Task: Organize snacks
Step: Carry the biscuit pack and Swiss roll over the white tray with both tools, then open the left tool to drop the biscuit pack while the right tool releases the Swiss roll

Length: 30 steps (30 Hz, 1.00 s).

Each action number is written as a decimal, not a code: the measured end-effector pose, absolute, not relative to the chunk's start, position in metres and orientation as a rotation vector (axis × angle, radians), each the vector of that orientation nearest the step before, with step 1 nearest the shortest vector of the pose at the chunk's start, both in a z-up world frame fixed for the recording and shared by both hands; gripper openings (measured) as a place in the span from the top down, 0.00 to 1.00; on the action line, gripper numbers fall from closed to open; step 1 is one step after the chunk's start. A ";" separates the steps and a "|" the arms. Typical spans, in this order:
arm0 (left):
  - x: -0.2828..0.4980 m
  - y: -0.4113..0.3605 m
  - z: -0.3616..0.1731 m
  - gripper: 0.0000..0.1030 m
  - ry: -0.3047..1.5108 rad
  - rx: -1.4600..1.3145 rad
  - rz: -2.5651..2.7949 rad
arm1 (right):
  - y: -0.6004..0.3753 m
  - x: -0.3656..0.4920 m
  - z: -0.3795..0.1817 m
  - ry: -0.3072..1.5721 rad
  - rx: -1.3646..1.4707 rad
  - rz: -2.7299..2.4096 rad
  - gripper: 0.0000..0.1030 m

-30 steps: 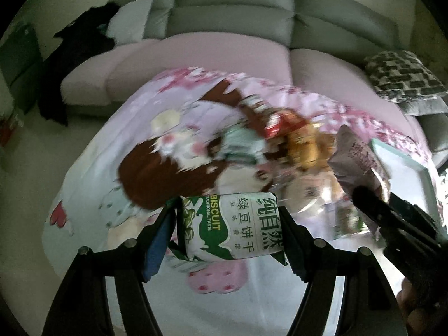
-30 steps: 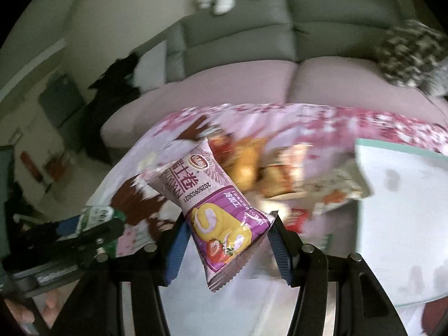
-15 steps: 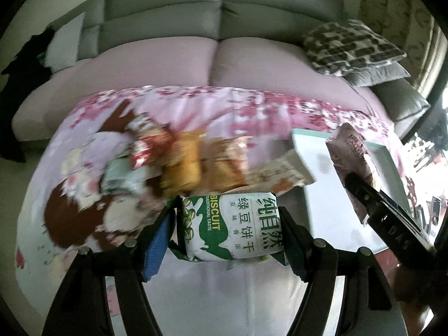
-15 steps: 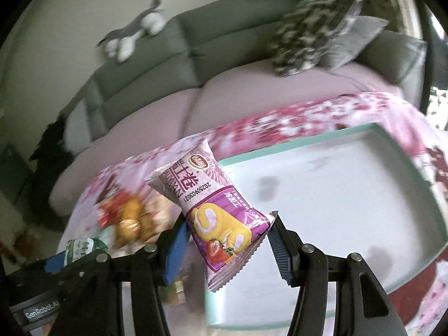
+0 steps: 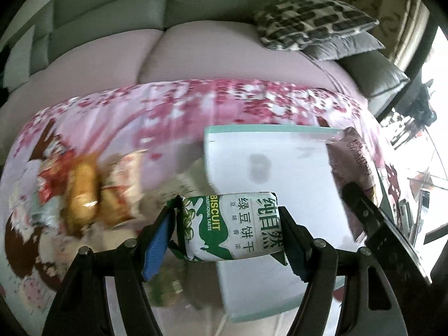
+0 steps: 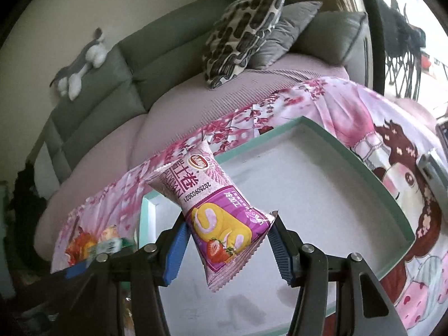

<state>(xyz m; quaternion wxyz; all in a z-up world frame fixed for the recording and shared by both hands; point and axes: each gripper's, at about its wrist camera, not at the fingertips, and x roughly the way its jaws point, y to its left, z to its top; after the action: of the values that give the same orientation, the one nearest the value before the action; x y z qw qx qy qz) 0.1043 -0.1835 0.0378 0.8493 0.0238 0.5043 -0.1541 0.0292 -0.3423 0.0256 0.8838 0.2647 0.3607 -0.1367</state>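
Tray (teal-rimmed) | left tongs: biscuit pack | right tongs: cake-roll packet

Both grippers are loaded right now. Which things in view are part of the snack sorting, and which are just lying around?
Part of the job:
- green biscuit pack, in the left gripper
- purple cake roll pack, in the right gripper
- white tray
- snack pile on the floral cloth

Lying about:
- patterned cushion
- grey cushion
- plush toy
- sofa
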 end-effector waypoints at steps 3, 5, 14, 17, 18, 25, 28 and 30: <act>0.111 -0.196 0.033 0.28 1.060 0.064 -0.333 | -0.353 0.027 0.022 0.747 0.578 -0.317 0.43; 0.115 -0.205 0.029 0.28 1.060 0.081 -0.346 | -0.359 0.026 0.021 0.742 0.586 -0.347 0.43; 0.141 -0.233 0.014 0.28 1.049 0.129 -0.366 | -0.379 0.026 0.010 0.752 0.617 -0.440 0.43; 0.148 -0.241 0.012 0.28 1.043 0.156 -0.371 | -0.385 0.027 0.001 0.768 0.640 -0.444 0.42; 0.149 -0.243 0.011 0.28 1.044 0.161 -0.372 | -0.386 0.027 -0.002 0.777 0.650 -0.449 0.42; 0.151 -0.251 0.006 0.27 1.048 0.159 -0.402 | -0.388 0.026 -0.005 0.812 0.638 -0.470 0.42; 0.151 -0.249 0.008 0.23 1.043 0.147 -0.406 | -0.386 0.028 -0.005 0.822 0.620 -0.471 0.42; 0.150 -0.247 0.011 0.17 1.033 0.144 -0.403 | -0.385 0.028 -0.004 0.825 0.615 -0.470 0.42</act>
<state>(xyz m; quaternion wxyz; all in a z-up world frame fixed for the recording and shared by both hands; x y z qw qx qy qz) 0.1501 -0.2467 0.0111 0.8477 0.0683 0.4901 -0.1910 0.0279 -0.3847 -0.0041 0.8443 0.2914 0.3906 -0.2228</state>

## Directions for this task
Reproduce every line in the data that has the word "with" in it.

## Response box
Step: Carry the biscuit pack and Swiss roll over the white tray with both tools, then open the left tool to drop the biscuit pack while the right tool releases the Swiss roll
Each action number is written as a decimal, not a code: the measured end-effector pose, absolute, not relative to the chunk's start, position in metres and orientation as a rotation vector (axis × angle, radians), each the vector of that orientation nearest the step before, with step 1 nearest the shortest vector of the pose at the chunk's start, both in a z-up world frame fixed for the recording and shared by both hands; gripper openings (measured) as a place in the span from the top down, 0.00 to 1.00; on the action line, gripper numbers fall from closed to open; step 1 is one step after the chunk's start. A ";" separates the steps and a "|" the arms. Typical spans, in this order:

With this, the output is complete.